§ **DIRECTIONS FOR THIS TASK**: Repeat nothing but the lines below running from the one containing "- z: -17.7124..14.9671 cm" to the one containing "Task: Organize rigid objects". Keep both end lines.

§ **RECORDED INFORMATION**:
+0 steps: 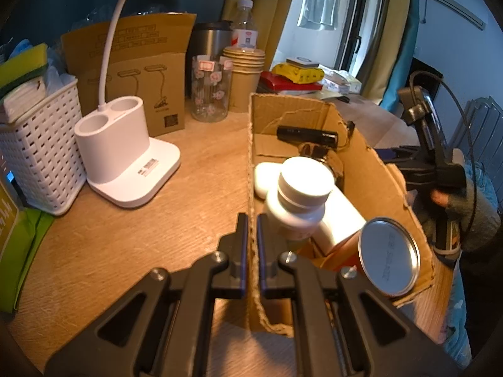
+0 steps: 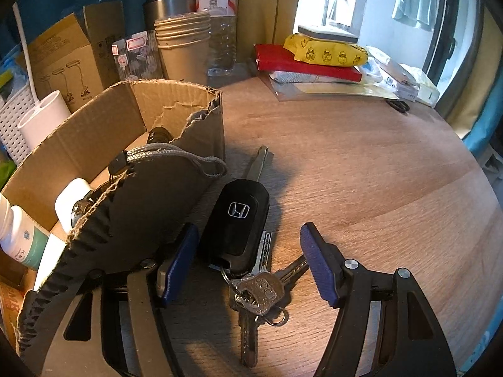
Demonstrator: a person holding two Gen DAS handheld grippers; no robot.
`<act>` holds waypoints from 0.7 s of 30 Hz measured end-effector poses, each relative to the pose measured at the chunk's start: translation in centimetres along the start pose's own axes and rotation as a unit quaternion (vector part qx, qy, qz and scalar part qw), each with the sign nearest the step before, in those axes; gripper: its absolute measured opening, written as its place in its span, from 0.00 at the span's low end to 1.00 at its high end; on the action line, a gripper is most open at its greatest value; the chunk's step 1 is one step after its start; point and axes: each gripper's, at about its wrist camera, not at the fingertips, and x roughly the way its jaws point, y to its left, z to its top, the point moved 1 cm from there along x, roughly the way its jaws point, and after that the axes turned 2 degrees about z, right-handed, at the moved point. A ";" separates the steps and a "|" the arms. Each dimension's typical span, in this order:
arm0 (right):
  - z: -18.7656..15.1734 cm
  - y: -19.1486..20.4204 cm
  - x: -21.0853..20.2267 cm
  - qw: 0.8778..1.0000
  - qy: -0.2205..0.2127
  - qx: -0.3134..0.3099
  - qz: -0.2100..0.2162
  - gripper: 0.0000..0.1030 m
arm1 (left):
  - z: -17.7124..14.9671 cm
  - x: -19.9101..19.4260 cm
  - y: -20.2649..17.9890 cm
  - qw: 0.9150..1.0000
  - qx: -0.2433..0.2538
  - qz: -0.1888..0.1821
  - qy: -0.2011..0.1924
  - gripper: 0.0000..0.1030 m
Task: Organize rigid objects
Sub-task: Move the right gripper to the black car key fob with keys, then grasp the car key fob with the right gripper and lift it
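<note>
Left tool: my left tool [image 1: 251, 229] is pinched nearly closed on the near-left wall of the cardboard box [image 1: 251, 157], one finger outside the wall and one inside, at lower centre of the left wrist view.
Right tool: my right tool [image 2: 248, 260] is spread wide and holds nothing; its blue pads [image 2: 317, 264] stand either side of the car key [image 2: 235, 223], apart from it.
Car key: black fob with a silver emblem, lying flat on the tabletop [image 2: 361, 172] at lower centre of the right wrist view, just beside the box's outer wall, blade pointing toward the top of the frame.
Key bunch: several metal keys [image 2: 261, 292] on a ring, attached at the fob's near end, low in the frame.
Box contents: a white bottle [image 1: 298, 201] with a round cap near the middle of the left wrist view, a white case [image 1: 264, 179] just left of it, a black flashlight [image 1: 306, 135] against the far wall, and a can with a silver end [image 1: 388, 256] at lower right.
Cord: a grey lanyard [image 2: 188, 157] hangs over the torn box edge in the right wrist view.
Left of the box: a white desk lamp base [image 1: 125, 157] and a white woven basket [image 1: 41, 154] on the tabletop.
Behind the box: a printed glass [image 1: 210, 91], stacked paper cups [image 1: 245, 72], a steel tumbler [image 1: 210, 37] and a water bottle [image 1: 245, 25].
Upper right, right wrist view: a yellow packet [image 2: 327, 50] on a red box [image 2: 298, 62].
</note>
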 end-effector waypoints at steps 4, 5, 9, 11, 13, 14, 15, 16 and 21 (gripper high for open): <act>0.0 0.1 0.1 1.000 0.001 -0.001 -0.001 0.68 | 0.0 0.0 0.0 1.000 0.000 0.000 0.000 0.06; 0.0 0.1 0.1 1.000 0.001 0.000 0.000 0.67 | 0.0 0.0 0.0 1.000 0.000 0.000 0.000 0.06; -0.1 0.0 0.2 1.000 0.000 0.004 0.008 0.60 | 0.0 0.0 0.0 1.000 0.000 0.000 0.000 0.06; -0.1 0.3 0.1 1.000 -0.001 0.000 0.011 0.47 | 0.0 0.0 0.0 1.000 0.000 0.000 0.000 0.06; -0.1 0.3 0.1 1.000 0.000 0.002 0.008 0.46 | 0.0 0.0 -0.1 1.000 0.001 0.000 0.000 0.06; -0.1 0.3 0.1 1.000 0.000 0.003 0.009 0.46 | 0.0 0.0 0.0 1.000 0.001 0.000 0.000 0.06; -0.1 0.3 0.1 1.000 0.000 0.002 0.009 0.45 | 0.0 0.0 0.0 1.000 0.001 0.000 0.000 0.06; -0.1 0.4 0.1 1.000 0.000 0.001 0.009 0.45 | 0.0 0.0 0.0 1.000 0.000 0.000 0.000 0.06; -0.1 0.4 -0.4 1.000 -0.007 0.009 0.010 0.37 | 0.0 0.0 0.0 1.000 0.000 0.000 0.000 0.06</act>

§ **EXERCISE ANSWER**:
  - z: -17.7124..14.9671 cm
  - x: -19.9101..19.4260 cm
  - y: -20.2649..17.9890 cm
  - qw: 0.9150..1.0000
  - qx: -0.2433..0.2538
  - qz: -0.1888..0.1821
  - qy: -0.2011..0.1924
  - gripper: 0.0000..0.1030 m
Task: Organize rigid objects

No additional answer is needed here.